**Task objective**
Lines from the line with "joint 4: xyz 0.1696" to the line with "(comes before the" in the entries below, and only those, must be output exactly, with both ends included.

**Material provided**
▼

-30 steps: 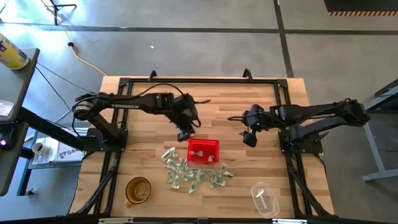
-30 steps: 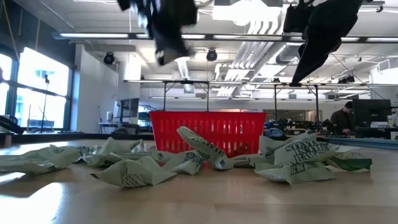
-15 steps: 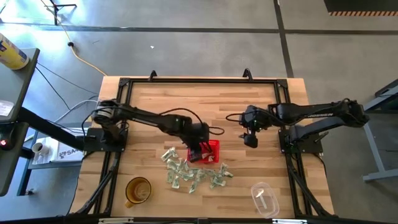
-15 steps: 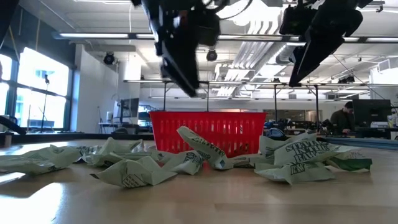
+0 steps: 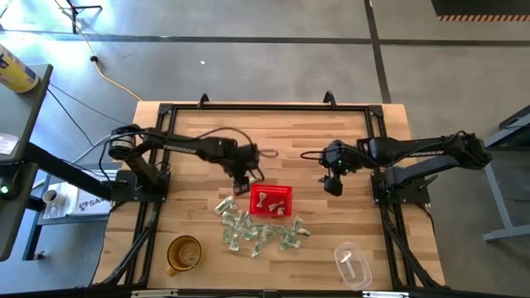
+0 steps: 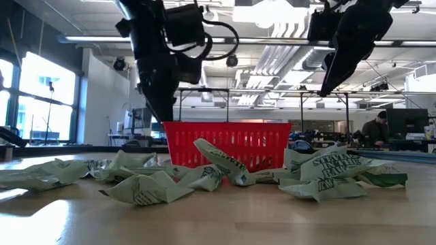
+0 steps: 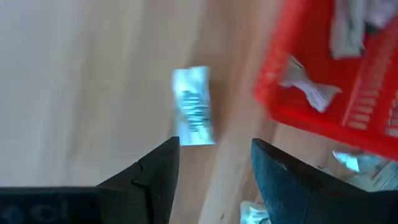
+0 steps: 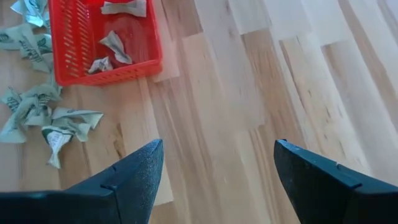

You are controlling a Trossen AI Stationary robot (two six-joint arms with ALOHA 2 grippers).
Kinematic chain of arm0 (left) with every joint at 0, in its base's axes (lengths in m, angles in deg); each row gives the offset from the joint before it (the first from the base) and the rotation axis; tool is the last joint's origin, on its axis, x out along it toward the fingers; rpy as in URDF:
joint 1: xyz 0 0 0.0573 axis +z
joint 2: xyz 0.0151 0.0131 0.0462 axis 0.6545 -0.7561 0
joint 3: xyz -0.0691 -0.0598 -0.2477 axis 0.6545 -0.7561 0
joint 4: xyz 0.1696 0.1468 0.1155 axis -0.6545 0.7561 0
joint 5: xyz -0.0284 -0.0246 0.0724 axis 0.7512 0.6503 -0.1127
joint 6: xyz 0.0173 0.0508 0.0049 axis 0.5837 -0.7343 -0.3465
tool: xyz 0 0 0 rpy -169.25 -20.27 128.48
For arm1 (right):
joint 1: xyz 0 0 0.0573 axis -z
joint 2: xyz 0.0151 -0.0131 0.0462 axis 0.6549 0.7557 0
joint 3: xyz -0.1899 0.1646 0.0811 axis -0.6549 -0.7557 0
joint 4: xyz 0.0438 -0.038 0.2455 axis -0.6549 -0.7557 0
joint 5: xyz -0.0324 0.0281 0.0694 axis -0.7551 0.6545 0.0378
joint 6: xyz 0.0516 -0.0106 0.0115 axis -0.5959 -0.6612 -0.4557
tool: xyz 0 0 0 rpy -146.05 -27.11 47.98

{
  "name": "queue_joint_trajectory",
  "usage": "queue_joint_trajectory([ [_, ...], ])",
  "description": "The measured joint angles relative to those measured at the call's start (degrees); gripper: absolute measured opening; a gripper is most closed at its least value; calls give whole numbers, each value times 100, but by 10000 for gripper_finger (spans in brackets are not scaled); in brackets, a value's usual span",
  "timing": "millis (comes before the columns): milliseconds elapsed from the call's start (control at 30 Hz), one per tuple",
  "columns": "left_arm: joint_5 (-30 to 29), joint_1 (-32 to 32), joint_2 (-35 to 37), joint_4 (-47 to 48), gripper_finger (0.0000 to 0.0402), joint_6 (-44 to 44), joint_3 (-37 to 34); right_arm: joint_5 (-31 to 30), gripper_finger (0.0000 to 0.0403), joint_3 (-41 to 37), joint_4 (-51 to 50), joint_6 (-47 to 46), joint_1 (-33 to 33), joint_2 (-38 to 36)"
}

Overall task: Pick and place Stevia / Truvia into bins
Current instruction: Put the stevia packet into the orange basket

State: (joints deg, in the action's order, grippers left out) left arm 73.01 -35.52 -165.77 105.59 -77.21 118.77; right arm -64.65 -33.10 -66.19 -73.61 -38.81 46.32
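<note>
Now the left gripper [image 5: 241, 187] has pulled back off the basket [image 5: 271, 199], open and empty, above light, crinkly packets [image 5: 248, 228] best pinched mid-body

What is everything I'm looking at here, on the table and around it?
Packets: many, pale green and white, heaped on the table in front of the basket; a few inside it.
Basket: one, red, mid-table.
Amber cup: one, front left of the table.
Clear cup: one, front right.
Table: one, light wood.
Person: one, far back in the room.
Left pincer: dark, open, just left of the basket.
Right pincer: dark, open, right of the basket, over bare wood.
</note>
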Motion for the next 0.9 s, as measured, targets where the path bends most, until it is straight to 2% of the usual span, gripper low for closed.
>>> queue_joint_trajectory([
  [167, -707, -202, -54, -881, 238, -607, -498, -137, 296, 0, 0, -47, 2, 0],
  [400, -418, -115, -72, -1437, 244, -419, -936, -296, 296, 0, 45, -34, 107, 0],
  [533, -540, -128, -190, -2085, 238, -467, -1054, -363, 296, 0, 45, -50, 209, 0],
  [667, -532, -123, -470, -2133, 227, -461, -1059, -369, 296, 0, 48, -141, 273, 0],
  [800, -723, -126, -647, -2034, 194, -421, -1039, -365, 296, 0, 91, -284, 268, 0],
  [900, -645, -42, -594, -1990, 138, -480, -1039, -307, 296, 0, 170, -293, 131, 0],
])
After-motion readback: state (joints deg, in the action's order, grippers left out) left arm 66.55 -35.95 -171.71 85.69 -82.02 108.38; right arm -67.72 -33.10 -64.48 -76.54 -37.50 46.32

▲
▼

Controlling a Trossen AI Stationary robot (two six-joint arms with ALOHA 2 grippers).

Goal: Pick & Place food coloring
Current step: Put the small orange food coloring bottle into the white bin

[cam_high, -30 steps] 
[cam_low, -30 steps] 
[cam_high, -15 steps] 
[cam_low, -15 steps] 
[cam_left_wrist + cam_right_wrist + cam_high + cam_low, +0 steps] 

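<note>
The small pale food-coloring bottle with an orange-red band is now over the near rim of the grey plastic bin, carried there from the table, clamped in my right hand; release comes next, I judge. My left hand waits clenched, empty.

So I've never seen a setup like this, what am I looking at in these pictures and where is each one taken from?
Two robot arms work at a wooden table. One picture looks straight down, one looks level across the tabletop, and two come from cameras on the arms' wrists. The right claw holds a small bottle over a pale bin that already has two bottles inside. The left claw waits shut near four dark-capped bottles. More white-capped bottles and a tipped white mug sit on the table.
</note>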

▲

**Exercise output**
joint 4: xyz 0.1696 0.1468 0.1155 axis -0.6545 0.7561 0
joint 5: xyz -0.0284 -0.0246 0.0724 axis 0.7512 0.6503 -0.1127
joint 6: xyz 0.0173 0.0508 0.0049 axis 0.5837 -0.7343 -0.3465
tool: xyz 0 0 0 rpy -169.25 -20.27 128.48
For arm1 (right):
joint 1: xyz 0 0 0.0573 axis -z
joint 2: xyz 0.0151 -0.0131 0.0462 axis 0.6549 0.7557 0
joint 3: xyz -0.1899 0.1646 0.0811 axis -0.6549 -0.7557 0
joint 4: xyz 0.0438 -0.038 0.2455 axis -0.6549 -0.7557 0
joint 5: xyz -0.0324 0.0281 0.0694 axis -0.7551 0.6545 0.0378
joint 6: xyz 0.0516 -0.0106 0.0115 axis -0.5959 -0.6612 -0.4557
tool: xyz 0 0 0 rpy -146.05 -27.11 47.98

{
  "name": "queue_joint_trajectory",
  "usage": "queue_joint_trajectory([ [_, ...], ])",
  "description": "The measured joint angles relative to those measured at the call's start (degrees); gripper: absolute measured opening; a gripper is most closed at its least value; calls give whole numbers, each value times 100, but by 10000 for gripper_finger (spans in brackets are not scaled); in brackets, a value's usual span",
  "timing": "millis (comes before the columns): milliseconds elapsed from the call's start (control at 30 Hz), one per tuple",

The response to this exercise is finished.